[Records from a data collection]

::::::::

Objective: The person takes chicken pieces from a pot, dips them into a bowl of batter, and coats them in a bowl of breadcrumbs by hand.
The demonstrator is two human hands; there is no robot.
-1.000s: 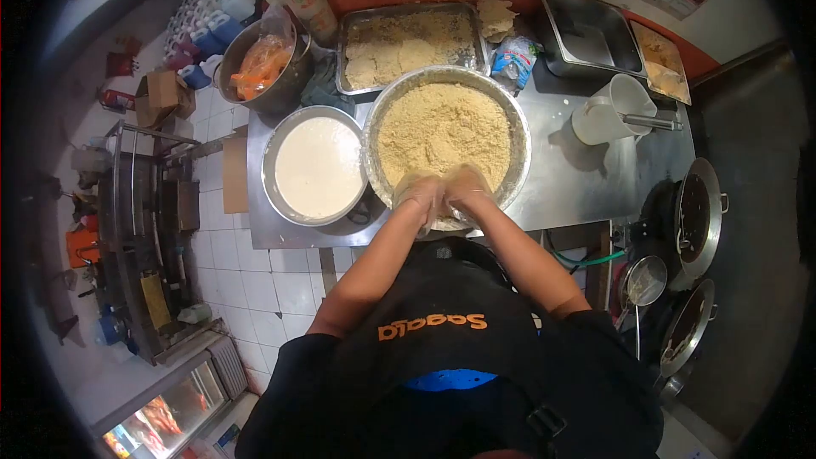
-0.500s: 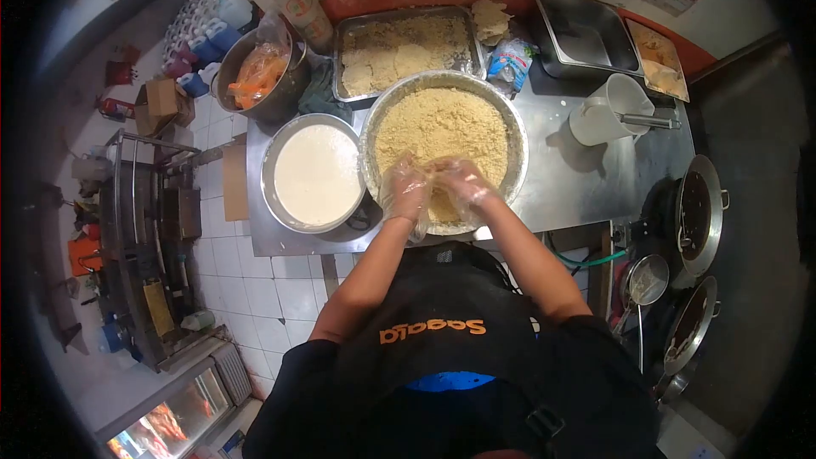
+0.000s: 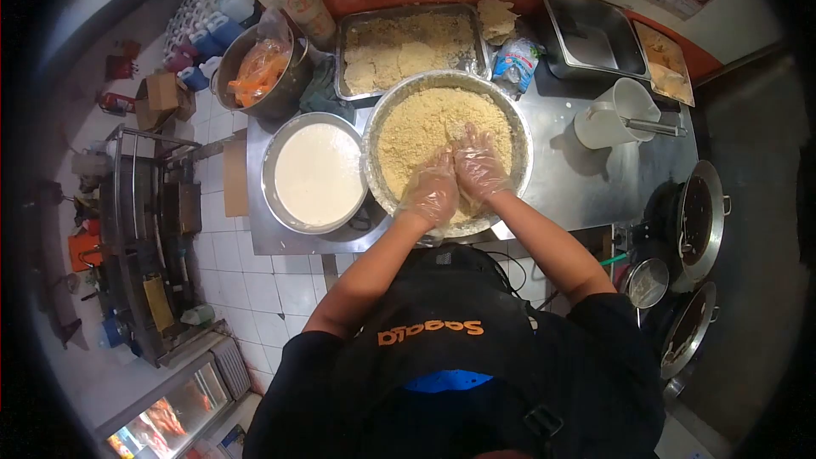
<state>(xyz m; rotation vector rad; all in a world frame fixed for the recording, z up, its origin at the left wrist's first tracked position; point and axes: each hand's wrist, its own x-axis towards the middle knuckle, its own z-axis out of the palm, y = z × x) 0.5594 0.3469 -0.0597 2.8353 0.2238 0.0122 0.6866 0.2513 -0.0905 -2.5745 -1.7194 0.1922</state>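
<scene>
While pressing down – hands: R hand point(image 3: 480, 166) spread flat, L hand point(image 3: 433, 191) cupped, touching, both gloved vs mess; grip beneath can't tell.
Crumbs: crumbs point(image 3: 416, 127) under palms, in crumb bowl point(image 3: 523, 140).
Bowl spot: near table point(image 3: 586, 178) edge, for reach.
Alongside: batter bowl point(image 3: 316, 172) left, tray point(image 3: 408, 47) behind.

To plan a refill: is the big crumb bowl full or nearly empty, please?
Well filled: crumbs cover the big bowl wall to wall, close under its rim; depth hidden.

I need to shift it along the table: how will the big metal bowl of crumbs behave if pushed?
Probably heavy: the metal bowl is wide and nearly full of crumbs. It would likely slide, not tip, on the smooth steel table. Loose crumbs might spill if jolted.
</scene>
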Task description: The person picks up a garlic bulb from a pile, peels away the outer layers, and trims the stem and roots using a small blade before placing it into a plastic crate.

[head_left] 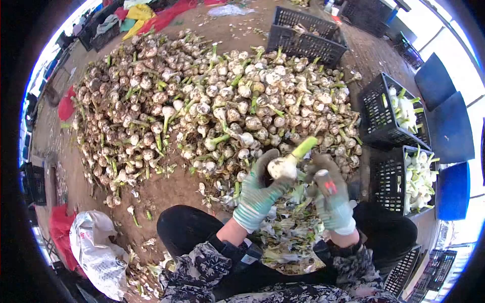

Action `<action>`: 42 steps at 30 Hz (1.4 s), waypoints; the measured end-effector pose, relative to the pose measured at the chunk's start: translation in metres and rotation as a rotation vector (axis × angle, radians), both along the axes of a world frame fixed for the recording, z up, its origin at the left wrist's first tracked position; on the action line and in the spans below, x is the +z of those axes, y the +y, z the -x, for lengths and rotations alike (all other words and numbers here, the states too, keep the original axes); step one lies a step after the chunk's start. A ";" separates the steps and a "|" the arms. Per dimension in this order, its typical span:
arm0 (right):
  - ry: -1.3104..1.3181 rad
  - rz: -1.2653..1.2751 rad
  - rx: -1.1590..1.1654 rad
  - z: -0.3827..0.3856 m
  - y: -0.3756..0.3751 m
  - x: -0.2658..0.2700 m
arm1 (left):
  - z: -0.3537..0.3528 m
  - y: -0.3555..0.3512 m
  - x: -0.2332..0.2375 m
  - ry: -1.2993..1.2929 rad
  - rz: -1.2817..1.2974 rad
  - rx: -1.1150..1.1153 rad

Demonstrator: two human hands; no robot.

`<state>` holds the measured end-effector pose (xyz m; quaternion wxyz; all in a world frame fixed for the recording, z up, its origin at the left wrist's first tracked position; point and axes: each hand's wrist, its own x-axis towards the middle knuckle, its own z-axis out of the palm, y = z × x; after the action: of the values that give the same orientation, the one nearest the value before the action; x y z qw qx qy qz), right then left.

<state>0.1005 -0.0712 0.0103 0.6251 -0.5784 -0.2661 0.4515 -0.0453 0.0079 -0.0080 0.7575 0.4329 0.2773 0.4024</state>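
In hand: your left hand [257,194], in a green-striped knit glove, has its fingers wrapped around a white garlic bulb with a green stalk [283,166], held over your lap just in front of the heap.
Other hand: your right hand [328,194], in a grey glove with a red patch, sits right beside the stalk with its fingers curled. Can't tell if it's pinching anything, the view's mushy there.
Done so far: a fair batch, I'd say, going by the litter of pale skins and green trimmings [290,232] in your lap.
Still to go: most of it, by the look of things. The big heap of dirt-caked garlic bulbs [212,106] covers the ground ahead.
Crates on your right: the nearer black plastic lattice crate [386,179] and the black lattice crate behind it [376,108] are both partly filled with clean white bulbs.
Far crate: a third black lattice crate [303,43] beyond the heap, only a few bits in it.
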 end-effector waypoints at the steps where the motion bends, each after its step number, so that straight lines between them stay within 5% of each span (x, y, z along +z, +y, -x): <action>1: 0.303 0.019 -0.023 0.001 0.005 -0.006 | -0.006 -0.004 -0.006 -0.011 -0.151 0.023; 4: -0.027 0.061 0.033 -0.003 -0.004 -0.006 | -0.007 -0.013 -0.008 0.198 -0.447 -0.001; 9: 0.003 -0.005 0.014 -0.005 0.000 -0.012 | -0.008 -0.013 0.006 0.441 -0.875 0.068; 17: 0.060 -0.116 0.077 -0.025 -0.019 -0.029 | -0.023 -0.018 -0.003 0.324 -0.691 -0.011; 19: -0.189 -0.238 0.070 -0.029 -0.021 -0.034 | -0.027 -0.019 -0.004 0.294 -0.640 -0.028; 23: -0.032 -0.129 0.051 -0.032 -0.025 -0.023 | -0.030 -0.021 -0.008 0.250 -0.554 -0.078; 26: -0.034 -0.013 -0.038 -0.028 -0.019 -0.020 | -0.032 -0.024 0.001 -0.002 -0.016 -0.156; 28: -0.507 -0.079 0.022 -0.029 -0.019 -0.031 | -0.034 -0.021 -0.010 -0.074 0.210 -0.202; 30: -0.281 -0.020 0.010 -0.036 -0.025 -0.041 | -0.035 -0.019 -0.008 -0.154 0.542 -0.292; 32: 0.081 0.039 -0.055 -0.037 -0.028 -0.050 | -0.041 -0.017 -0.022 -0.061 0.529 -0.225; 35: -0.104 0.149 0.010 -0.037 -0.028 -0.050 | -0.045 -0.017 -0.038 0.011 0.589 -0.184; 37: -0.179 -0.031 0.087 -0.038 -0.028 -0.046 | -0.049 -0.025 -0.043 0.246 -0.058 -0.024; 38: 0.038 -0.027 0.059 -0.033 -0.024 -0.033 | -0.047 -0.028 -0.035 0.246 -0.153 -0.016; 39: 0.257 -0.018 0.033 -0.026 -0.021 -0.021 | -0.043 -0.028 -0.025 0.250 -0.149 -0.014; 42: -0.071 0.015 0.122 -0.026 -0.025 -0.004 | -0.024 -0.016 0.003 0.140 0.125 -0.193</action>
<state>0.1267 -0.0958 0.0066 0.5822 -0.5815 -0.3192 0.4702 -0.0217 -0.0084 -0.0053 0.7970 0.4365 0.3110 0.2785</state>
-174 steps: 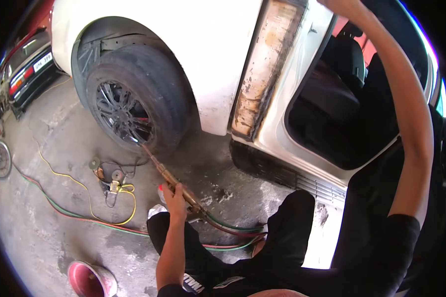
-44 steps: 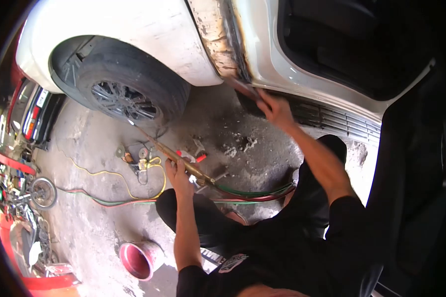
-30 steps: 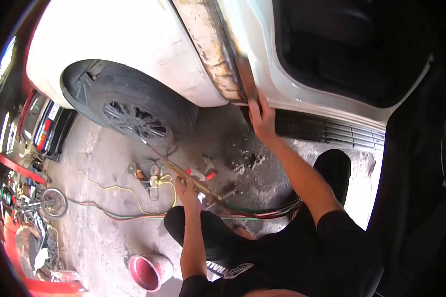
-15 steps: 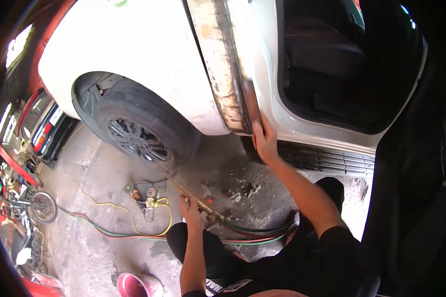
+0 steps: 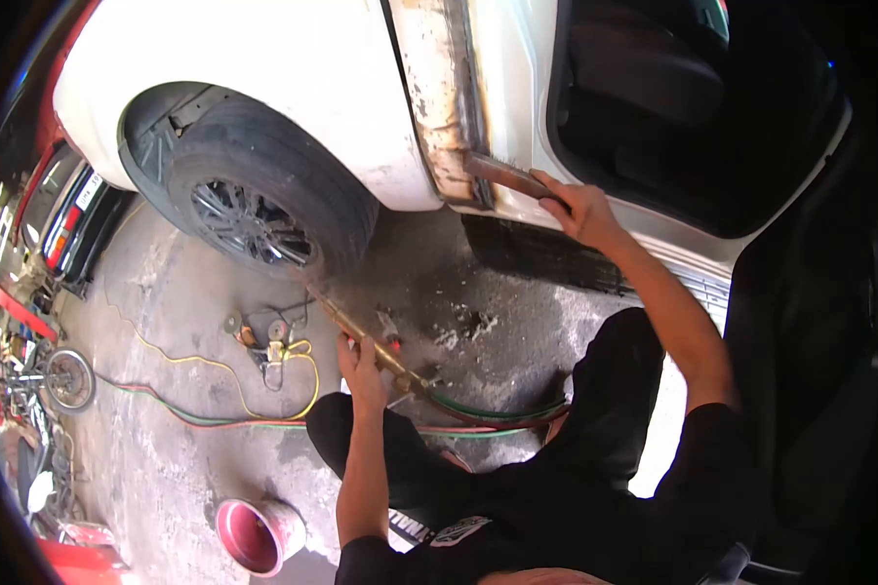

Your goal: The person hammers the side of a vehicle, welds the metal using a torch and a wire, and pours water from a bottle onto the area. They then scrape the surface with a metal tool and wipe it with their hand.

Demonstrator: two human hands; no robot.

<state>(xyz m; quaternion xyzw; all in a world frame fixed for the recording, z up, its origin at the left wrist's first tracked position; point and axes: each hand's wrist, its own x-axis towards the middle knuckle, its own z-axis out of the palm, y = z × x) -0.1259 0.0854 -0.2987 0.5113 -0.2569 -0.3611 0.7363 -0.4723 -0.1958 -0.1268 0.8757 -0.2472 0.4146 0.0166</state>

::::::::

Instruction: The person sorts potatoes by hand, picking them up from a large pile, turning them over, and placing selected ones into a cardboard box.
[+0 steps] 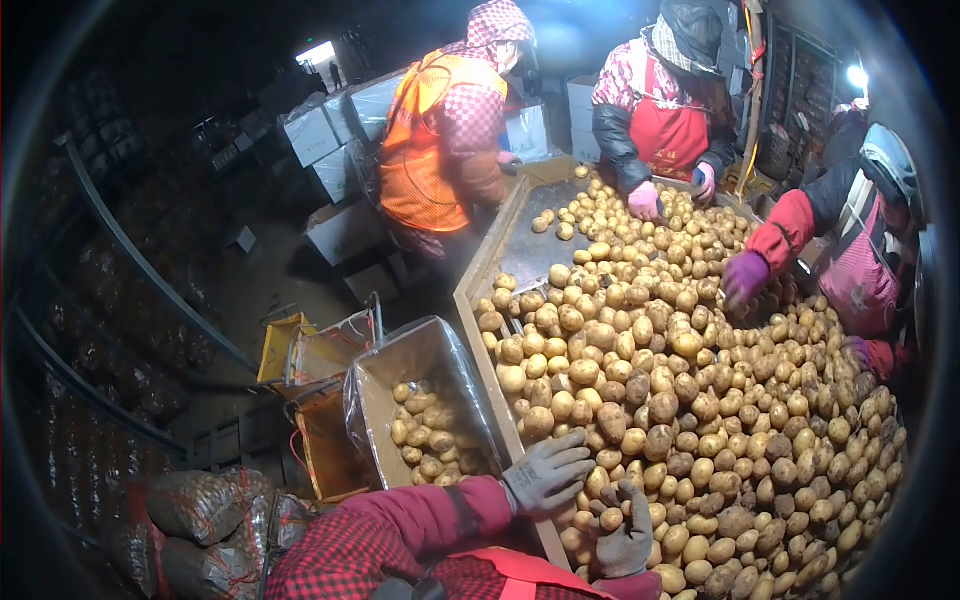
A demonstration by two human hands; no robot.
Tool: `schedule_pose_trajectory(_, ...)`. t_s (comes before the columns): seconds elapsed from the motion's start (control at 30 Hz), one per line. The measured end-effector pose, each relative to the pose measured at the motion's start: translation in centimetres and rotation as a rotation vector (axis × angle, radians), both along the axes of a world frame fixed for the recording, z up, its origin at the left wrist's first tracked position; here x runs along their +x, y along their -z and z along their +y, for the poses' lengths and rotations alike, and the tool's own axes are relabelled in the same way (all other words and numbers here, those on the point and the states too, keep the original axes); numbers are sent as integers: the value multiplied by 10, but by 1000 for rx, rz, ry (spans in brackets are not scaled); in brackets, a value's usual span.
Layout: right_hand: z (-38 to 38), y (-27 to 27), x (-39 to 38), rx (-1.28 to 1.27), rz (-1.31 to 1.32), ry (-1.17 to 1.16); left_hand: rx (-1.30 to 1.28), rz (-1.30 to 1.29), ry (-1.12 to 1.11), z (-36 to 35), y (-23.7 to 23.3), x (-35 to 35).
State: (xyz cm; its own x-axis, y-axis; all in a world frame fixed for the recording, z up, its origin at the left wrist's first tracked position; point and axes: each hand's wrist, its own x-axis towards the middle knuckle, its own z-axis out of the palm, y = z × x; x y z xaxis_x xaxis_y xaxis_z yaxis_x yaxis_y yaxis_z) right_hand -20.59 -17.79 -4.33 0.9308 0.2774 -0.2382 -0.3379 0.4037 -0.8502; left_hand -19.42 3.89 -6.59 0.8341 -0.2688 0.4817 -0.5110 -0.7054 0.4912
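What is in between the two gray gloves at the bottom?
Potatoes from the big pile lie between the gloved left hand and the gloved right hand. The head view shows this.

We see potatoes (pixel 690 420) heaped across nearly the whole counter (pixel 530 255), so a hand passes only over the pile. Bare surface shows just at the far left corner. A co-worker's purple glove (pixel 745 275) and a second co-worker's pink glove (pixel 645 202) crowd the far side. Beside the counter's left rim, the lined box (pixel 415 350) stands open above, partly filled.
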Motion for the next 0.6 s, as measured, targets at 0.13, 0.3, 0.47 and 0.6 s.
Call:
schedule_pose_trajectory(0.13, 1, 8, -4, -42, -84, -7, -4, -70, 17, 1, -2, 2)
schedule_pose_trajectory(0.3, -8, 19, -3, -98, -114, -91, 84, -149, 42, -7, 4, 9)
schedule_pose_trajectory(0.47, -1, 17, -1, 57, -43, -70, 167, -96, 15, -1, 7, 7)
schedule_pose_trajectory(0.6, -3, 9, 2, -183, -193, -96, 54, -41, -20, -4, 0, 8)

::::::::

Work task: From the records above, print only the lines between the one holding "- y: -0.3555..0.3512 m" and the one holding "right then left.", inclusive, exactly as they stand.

Your solution:
  - y: -0.3555..0.3512 m
  - x: -0.2332..0.2375 m
  - ry: -1.2993..1.2929 rad
  - rz: -1.2817..1.2974 rad
  - rx: -1.1150..1.1153 rad

Demonstrator: two human hands; no robot.

`<state>` holds the measured end-effector pose (xyz m; quaternion wxyz; all in a world frame fixed for the recording, z up, its origin at the left wrist's first tracked position; point and axes: each hand's wrist, its own x-axis towards the middle knuckle, its own z-axis out of the palm, y = z × x; after the action: of the values that give the same orientation, the one nearest the value before the action; x y z qw qx qy qz), right then left.

With this, the answer is finished.